Terminal será incorporado à concessão do Aeroporto Internacional de Brasília juntamente com outros nove aeroportos regionais
O Aeroporto Municipal Plínio Alarcon, em Três Lagoas, entrou oficialmente no processo de concessão que será levado a leilão no dia 17 de dezembro. O terminal integra um pacote de dez aeroportos regionais que será incorporado ao contrato do Aeroporto Internacional de Brasília.
A decisão foi anunciada pela Agência Nacional de Aviação Civil (Anac) em edição extra do Diário Oficial da União publicada nesta terça-feira (8). A sessão pública está marcada para as 15h, no horário de Brasília — 14h em Mato Grosso do Sul.
Além de Três Lagoas, o pacote inclui os aeroportos de Bonito e Dourados. Os três terminais sul-mato-grossenses fazem parte do Programa AmpliAR, criado para atrair investimentos privados e melhorar a infraestrutura de aeroportos regionais.
A proposta também envolve a venda da totalidade das ações da Inframerica, atual concessionária do Aeroporto Internacional de Brasília Presidente Juscelino Kubitschek. O modelo é resultado de uma solução negociada com participação do Tribunal de Contas da União (TCU).
Avaliação será feita antes dos investimentos
Como os dez aeroportos apresentam estruturas e necessidades diferentes, o contrato estabelece uma fase inicial de diagnóstico. Nesse período, a futura concessionária deverá realizar levantamentos técnicos para identificar as condições de pistas, terminais, equipamentos e demais instalações.

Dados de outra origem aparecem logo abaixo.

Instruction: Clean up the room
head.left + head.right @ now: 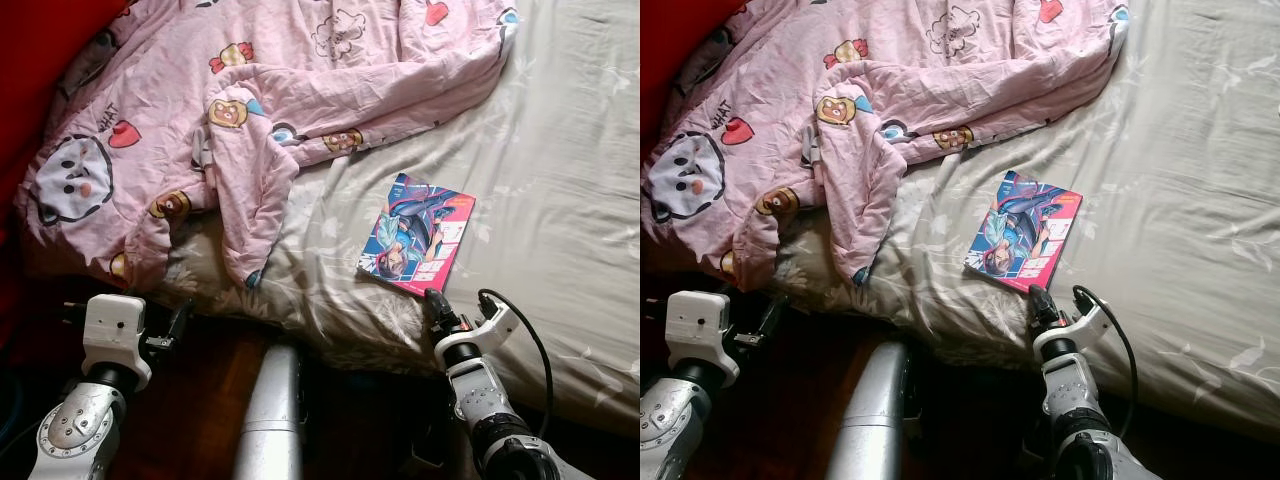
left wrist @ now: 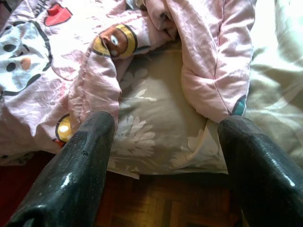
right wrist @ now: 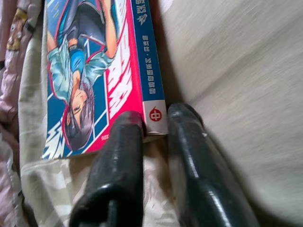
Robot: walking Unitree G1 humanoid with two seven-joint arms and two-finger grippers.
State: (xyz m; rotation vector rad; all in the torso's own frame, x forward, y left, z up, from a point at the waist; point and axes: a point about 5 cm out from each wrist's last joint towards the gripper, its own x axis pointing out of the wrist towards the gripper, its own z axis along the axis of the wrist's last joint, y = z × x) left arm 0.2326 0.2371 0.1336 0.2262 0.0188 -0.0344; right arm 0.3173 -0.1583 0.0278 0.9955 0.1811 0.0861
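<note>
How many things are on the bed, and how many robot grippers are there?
Blanket, pink: 1
Book: 1
Grippers, left gripper and right gripper: 2
Total: 4

A pink quilt (image 1: pixel 290 90) printed with cartoon faces, red hearts and sweets. A grey-beige bedsheet (image 1: pixel 560 200) with a pale leaf pattern. A book (image 1: pixel 417 234) with a red, blue and teal comic-style cover. Dark reddish-brown wooden floor (image 1: pixel 200 400).
</note>
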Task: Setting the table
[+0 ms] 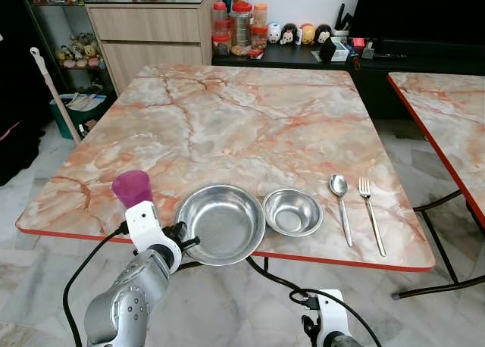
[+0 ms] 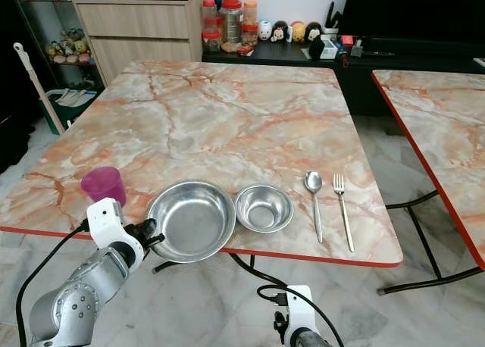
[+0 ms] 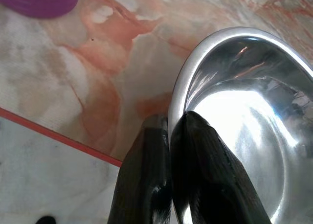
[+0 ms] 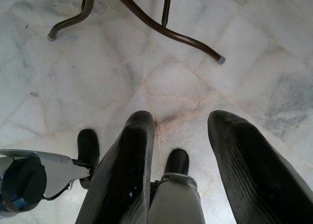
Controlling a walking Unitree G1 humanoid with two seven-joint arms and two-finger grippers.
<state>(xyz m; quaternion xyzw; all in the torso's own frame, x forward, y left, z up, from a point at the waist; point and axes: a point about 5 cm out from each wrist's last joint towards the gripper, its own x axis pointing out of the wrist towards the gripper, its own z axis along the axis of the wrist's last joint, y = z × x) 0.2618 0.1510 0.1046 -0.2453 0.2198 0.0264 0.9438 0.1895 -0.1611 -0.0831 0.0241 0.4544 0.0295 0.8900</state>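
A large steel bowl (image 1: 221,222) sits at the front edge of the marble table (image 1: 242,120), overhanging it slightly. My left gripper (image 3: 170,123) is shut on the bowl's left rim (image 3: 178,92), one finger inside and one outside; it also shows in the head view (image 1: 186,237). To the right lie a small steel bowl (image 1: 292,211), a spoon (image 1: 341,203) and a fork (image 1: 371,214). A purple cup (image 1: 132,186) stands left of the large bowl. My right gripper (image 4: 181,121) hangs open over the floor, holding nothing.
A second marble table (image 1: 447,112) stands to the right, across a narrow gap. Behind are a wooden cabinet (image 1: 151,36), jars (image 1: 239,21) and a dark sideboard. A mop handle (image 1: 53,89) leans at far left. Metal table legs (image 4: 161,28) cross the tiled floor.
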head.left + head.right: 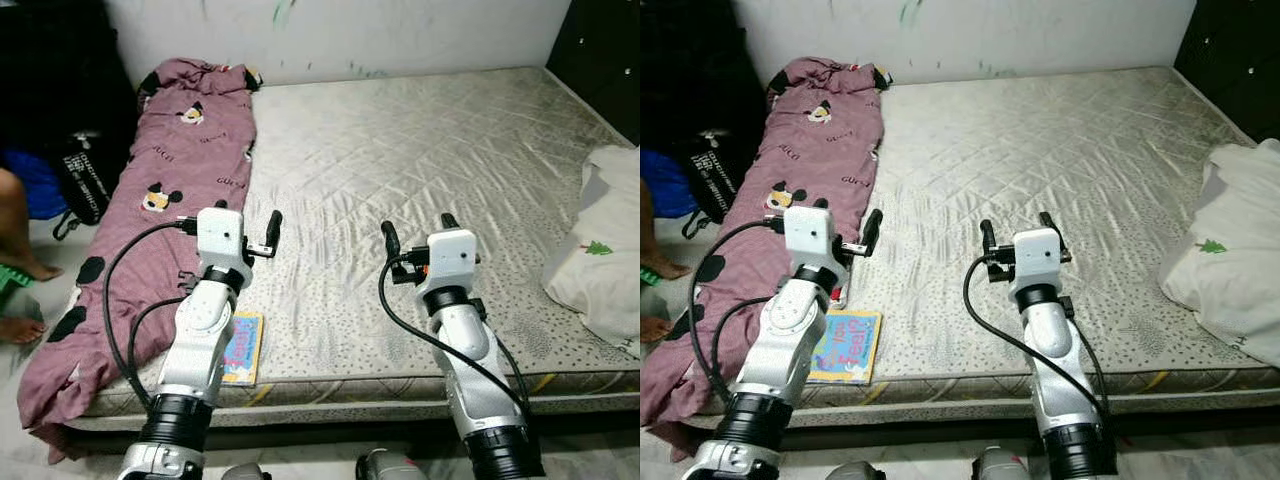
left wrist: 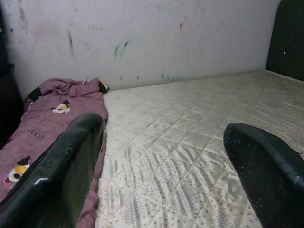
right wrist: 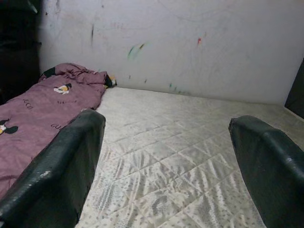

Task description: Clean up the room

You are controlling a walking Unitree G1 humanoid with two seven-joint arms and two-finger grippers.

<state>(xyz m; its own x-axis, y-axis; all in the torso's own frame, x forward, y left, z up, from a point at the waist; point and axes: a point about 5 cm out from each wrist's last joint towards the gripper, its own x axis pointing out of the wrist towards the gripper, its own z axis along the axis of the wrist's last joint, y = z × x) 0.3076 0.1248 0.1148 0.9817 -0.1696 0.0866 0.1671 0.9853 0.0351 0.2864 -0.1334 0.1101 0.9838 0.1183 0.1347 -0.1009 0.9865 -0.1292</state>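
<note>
we see the maroon blanket (image 1: 175,190) along the frame's left on the bare mattress (image 1: 420,150), a picture book (image 1: 845,347) at its near edge. our left gripper (image 1: 262,238) and right gripper (image 1: 418,232) hover wide open, empty. white bedding (image 1: 600,245) lies at far right.

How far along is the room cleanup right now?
Nothing looks tidied yet. Both claws, left claw and right claw, hover open and empty over the bare mattress. Left to do: the rumpled maroon blanket along the mattress's left side, the children's book at its front edge, and the white pillow on the right.
</note>
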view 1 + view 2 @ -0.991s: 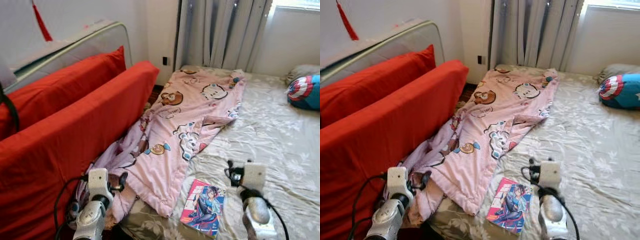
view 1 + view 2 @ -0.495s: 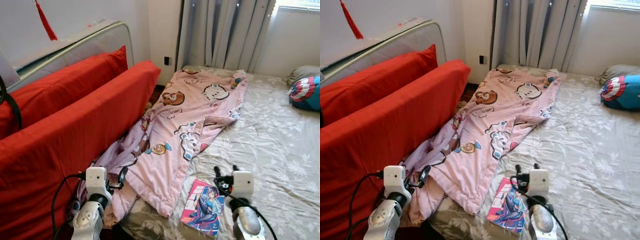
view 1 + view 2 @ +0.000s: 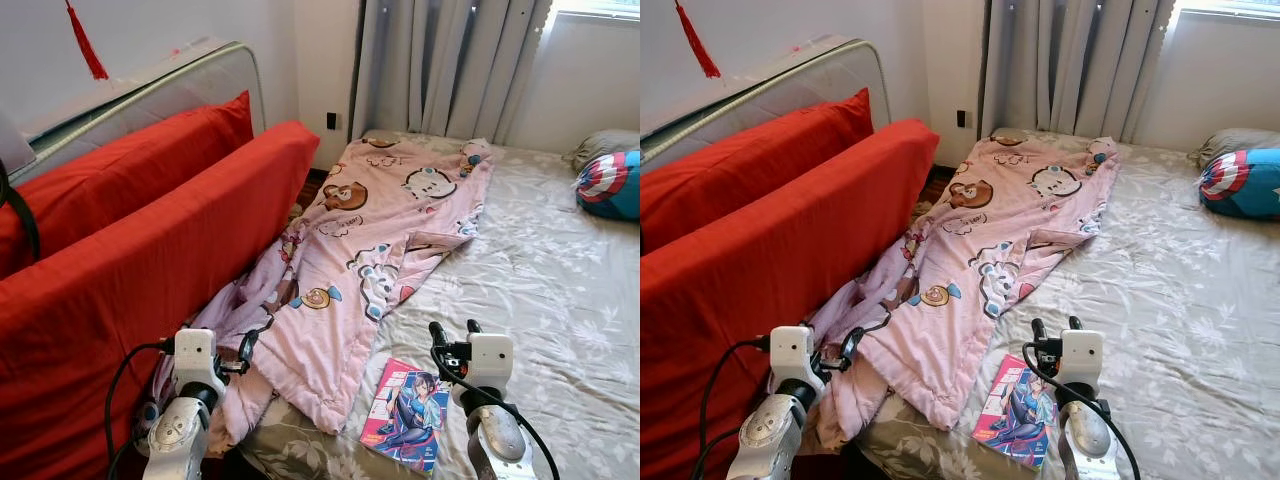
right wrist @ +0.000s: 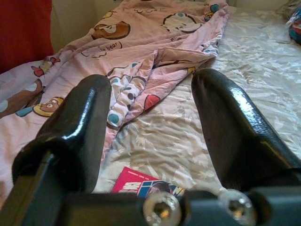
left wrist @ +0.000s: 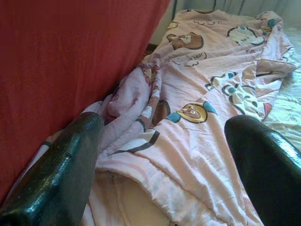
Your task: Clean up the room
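Note:
A pink cartoon-print blanket lies rumpled along the bed's left side, its lower end spilling off the edge by the red cushions. A bright comic book lies flat on the floral sheet near the bed's front edge. My left gripper hovers open at the blanket's bunched lower corner; in the left wrist view the blanket lies between and beyond its fingers. My right gripper is open and empty, raised just above and to the right of the book, pointing up the bed.
Two big red cushions lean along the left, backed by an upright mattress. A Captain America pillow sits at the bed's far right. Grey curtains hang at the head. The right half of the sheet is bare.
My right gripper has shifted a little to the left, closer to the book, and stays open. The left gripper has barely moved.

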Available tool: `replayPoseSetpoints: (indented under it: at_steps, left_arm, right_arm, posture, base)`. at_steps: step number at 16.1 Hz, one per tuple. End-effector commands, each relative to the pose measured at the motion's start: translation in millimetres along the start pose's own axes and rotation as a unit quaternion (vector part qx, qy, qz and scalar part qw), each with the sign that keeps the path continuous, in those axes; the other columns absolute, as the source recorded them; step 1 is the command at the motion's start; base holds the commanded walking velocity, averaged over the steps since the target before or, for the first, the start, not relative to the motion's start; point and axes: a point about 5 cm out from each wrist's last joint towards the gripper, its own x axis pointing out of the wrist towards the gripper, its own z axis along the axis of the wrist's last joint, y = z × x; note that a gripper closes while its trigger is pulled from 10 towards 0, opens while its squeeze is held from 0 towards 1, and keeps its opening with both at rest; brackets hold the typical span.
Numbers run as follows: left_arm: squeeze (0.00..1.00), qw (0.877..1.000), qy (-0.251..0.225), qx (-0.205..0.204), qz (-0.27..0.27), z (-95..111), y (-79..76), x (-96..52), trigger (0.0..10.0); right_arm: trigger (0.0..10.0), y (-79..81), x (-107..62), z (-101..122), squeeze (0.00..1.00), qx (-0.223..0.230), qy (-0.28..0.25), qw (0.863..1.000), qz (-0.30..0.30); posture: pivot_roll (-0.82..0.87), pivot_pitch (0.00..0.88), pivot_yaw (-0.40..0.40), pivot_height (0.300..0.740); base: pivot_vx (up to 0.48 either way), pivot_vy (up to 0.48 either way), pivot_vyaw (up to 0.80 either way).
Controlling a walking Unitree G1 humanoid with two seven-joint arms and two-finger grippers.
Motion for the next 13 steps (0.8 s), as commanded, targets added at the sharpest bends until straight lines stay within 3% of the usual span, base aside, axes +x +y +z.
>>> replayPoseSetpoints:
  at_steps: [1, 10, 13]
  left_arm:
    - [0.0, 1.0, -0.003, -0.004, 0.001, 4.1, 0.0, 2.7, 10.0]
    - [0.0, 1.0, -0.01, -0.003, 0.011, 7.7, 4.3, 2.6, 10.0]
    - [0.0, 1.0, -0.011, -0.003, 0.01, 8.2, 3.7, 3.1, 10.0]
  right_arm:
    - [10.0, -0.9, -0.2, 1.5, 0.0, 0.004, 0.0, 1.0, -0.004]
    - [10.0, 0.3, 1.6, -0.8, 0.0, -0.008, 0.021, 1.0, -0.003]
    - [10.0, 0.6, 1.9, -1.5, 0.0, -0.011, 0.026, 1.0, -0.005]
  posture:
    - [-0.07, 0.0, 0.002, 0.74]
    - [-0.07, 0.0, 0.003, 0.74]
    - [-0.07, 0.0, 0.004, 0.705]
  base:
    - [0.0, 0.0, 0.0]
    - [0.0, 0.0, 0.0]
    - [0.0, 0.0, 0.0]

A análise servirá de base para definir as intervenções necessárias em cada localidade. Dessa forma, o volume e o cronograma dos investimentos poderão variar conforme a situação encontrada em cada aeroporto.
Além dos três terminais de Mato Grosso do Sul, serão incluídos no contrato os aeroportos de Juína, Cáceres e Tangará da Serra, em Mato Grosso; Alto Paraíso e São Miguel do Araguaia, em Goiás; Ponta Grossa, no Paraná; e Barreiras, na Bahia.

Venda da concessionária
A operação prevê que o vencedor do leilão assuma o controle da Inframerica e, consequentemente, a concessão do Aeroporto de Brasília. Os dez terminais regionais serão acrescentados ao mesmo contrato.
O preço de compra das ações foi estabelecido em R$ 628,8 milhões. O valor será atualizado diariamente pela taxa acumulada do CDI até a data do pagamento e dividido entre os vendedores conforme a participação de cada acionista.
O edital também determina uma contribuição variável mínima de 5,13%. A alíquota foi ajustada após a inclusão de novas obrigações de investimento e alterações no preço da operação.
As regras para a mudança de controle também foram detalhadas. O contrato prevê a formação de um comitê responsável por acompanhar a transição caso uma nova empresa assuma a concessionária.
Antes da publicação do edital, a Anac realizou uma consulta pública que recebeu 142 contribuições. As manifestações ajudaram a aperfeiçoar o edital, o termo aditivo e o contrato de compra e venda das ações.
Outros aeroportos de MS já foram concedidos
A inclusão de Três Lagoas, Bonito e Dourados amplia a participação da iniciativa privada na infraestrutura aeroportuária de Mato Grosso do Sul.
Em 2021, a Anac aprovou o processo que levou à concessão dos aeroportos de Campo Grande, Corumbá e Ponta Porã. Na ocasião, os terminais foram incluídos em um bloco liderado pelo Aeroporto de Congonhas e pelo Campo de Marte, ambos em São Paulo.
Agora, o novo leilão abre outra etapa para a aviação regional do Estado. No caso de Três Lagoas, o processo cria a expectativa de investimentos e melhorias no Aeroporto Plínio Alarcon, estrutura considerada estratégica para uma região marcada pela expansão industrial e pela cadeia produtiva da celulose.